**EXERCISE BRIEF:**
Whenever a line of the entries below holds the string "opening", copy that line and return it.
_ _ _ _ _
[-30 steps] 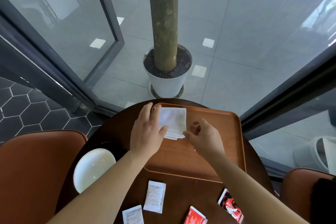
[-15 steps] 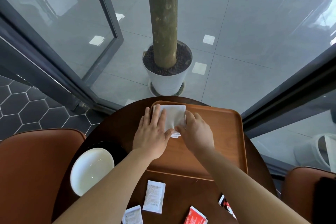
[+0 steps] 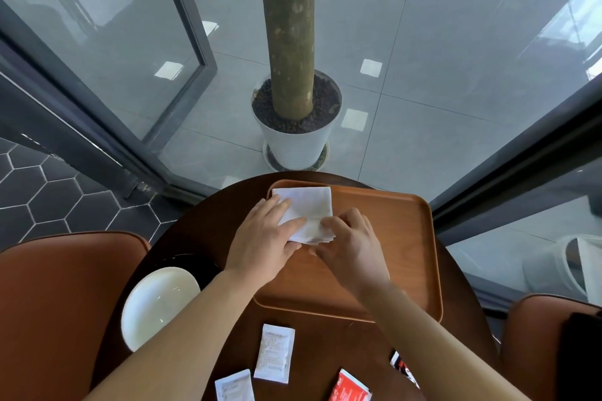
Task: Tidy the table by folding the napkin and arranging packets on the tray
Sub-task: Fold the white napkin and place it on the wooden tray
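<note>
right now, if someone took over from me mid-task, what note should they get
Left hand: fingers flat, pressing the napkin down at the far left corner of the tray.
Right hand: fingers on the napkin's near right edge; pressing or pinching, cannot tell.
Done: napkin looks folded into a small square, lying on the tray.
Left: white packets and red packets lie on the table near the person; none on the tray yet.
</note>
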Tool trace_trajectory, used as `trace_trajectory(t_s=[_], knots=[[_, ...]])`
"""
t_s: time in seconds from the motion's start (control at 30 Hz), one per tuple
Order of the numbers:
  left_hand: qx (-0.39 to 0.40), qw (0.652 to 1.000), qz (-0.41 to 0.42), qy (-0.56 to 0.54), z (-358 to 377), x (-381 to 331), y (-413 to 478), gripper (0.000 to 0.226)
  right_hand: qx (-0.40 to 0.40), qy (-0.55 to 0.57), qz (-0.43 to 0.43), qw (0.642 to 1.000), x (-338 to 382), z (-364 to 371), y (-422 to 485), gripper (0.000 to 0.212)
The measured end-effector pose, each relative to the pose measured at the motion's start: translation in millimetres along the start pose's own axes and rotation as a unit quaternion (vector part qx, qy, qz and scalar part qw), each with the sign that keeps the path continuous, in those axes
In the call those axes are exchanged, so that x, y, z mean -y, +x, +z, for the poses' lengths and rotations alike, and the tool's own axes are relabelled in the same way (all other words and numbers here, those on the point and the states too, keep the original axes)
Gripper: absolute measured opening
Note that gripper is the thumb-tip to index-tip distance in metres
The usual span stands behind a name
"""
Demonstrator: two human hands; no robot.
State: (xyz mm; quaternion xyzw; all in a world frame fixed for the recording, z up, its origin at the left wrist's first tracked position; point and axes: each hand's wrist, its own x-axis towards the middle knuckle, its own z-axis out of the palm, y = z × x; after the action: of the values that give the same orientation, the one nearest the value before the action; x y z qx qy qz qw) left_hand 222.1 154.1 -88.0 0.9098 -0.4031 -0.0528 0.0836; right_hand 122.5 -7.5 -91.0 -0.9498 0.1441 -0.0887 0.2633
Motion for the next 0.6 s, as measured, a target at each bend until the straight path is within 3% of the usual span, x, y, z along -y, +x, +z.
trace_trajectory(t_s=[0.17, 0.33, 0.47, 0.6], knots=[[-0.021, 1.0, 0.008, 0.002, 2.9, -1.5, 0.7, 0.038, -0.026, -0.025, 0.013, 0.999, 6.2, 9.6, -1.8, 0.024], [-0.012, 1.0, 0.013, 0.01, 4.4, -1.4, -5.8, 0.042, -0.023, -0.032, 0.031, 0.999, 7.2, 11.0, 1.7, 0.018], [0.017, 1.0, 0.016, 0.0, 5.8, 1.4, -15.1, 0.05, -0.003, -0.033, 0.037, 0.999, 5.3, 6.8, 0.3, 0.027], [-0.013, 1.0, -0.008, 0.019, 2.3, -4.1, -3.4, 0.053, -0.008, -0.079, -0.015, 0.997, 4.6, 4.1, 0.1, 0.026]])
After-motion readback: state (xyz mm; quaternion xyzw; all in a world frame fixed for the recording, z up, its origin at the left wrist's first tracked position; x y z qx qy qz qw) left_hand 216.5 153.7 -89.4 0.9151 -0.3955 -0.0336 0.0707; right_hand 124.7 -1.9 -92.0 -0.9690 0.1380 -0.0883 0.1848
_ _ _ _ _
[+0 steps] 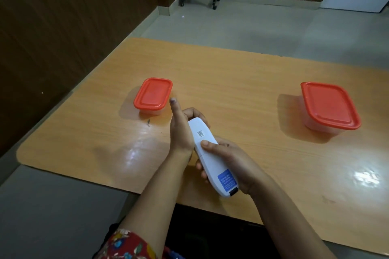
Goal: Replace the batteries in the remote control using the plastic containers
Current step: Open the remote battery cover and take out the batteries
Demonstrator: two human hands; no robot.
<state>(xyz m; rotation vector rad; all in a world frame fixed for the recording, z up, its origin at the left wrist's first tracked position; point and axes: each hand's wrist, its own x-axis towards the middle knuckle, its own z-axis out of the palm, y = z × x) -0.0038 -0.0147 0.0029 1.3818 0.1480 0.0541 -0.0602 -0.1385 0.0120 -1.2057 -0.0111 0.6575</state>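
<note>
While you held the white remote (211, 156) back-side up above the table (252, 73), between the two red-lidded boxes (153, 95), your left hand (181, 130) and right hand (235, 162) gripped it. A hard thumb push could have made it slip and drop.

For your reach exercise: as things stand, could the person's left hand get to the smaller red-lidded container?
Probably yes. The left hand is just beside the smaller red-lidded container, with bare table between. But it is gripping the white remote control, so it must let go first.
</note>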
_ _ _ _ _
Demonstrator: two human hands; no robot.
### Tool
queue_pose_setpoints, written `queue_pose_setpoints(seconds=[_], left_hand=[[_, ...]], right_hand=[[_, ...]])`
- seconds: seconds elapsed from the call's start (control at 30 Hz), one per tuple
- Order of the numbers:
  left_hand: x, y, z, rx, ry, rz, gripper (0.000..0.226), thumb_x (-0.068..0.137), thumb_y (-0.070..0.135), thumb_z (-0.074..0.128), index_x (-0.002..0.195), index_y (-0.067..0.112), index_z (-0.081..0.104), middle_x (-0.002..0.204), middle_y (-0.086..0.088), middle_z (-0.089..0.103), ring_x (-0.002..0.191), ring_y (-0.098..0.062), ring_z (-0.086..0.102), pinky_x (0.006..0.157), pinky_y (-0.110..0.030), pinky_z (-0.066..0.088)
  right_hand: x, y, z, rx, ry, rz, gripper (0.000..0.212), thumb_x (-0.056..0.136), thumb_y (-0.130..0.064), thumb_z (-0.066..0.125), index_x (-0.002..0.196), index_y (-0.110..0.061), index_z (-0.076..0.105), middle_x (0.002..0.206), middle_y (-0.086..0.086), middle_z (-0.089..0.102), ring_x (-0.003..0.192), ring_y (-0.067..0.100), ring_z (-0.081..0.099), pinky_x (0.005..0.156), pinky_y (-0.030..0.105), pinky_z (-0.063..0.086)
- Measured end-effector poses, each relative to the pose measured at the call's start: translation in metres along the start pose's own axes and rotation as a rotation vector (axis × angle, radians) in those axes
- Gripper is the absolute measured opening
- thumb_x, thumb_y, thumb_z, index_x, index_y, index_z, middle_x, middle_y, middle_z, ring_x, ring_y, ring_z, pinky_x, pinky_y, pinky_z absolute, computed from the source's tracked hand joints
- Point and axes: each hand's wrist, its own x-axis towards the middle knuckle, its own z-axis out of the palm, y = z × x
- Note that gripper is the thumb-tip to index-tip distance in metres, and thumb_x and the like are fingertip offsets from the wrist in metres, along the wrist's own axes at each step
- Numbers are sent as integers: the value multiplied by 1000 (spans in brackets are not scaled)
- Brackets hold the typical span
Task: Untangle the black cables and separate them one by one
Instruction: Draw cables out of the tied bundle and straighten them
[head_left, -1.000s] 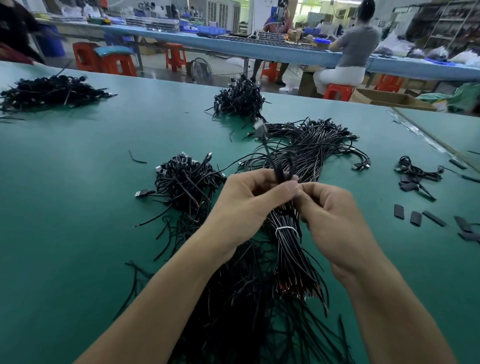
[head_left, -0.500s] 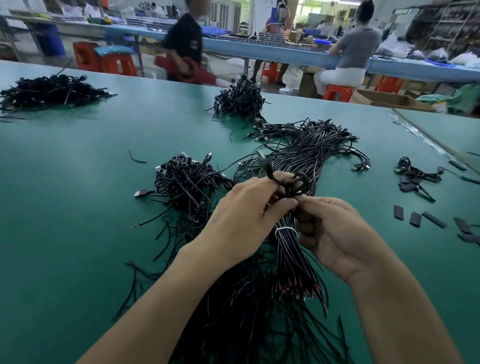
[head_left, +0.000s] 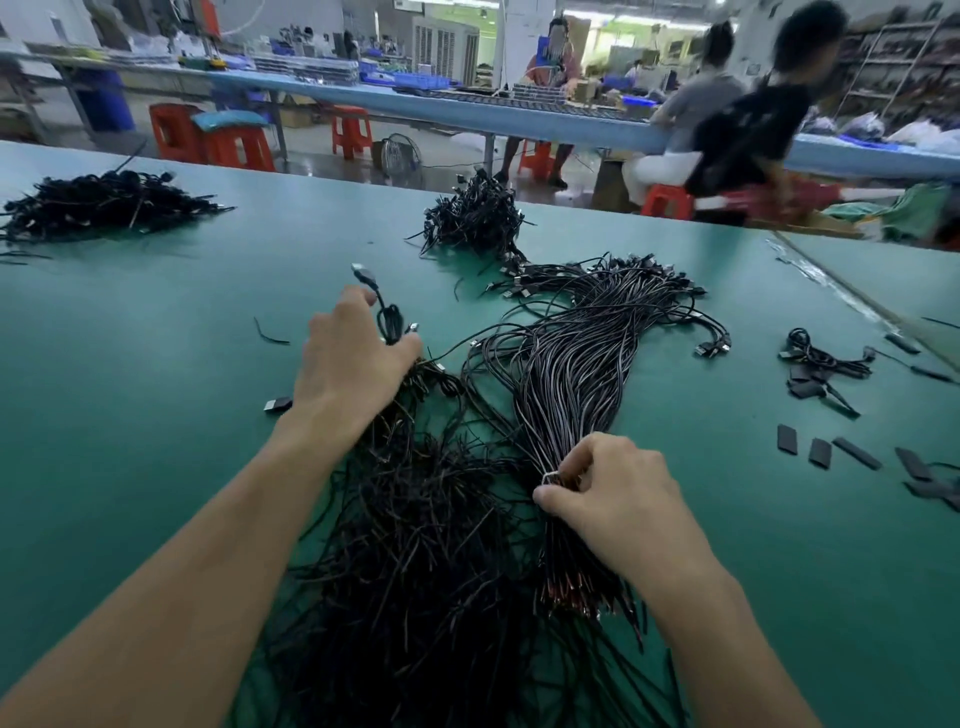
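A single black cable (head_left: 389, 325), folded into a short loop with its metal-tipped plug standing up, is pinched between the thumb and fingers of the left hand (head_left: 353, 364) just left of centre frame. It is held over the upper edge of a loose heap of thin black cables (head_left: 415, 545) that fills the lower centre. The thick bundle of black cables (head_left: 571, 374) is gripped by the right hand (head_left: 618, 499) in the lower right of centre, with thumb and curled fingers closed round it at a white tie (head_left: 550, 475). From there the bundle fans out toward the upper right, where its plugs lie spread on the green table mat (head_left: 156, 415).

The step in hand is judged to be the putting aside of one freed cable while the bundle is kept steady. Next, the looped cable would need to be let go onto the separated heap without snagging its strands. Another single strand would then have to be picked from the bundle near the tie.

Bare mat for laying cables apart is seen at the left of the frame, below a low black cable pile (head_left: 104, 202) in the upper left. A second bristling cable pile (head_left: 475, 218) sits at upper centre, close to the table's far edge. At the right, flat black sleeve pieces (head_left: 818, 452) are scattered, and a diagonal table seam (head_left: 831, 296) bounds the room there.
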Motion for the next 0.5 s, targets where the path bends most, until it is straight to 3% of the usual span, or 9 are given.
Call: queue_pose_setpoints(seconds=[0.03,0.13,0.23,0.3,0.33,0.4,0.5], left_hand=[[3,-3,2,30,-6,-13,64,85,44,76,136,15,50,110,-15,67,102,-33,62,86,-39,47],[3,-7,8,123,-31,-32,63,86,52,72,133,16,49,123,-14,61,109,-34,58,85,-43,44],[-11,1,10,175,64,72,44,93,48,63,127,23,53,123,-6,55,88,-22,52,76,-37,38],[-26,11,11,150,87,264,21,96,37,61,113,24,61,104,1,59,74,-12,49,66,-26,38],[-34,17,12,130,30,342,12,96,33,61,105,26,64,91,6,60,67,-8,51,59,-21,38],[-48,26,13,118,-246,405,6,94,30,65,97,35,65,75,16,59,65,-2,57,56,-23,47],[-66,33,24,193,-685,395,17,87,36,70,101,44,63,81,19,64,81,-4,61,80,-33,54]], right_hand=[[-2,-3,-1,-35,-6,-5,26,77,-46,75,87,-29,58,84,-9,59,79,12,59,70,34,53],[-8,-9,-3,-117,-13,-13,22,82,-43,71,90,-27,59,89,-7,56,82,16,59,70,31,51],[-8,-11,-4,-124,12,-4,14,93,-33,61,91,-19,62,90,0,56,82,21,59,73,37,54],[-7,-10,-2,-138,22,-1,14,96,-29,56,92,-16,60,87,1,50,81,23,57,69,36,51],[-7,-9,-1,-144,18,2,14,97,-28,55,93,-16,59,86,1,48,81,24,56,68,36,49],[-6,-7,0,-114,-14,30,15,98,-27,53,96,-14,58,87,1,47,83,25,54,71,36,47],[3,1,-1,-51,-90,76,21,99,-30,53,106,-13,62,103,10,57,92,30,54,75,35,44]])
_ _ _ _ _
**REPLY TO THE TASK:**
Gripper: absolute measured opening
- Gripper is the absolute measured opening

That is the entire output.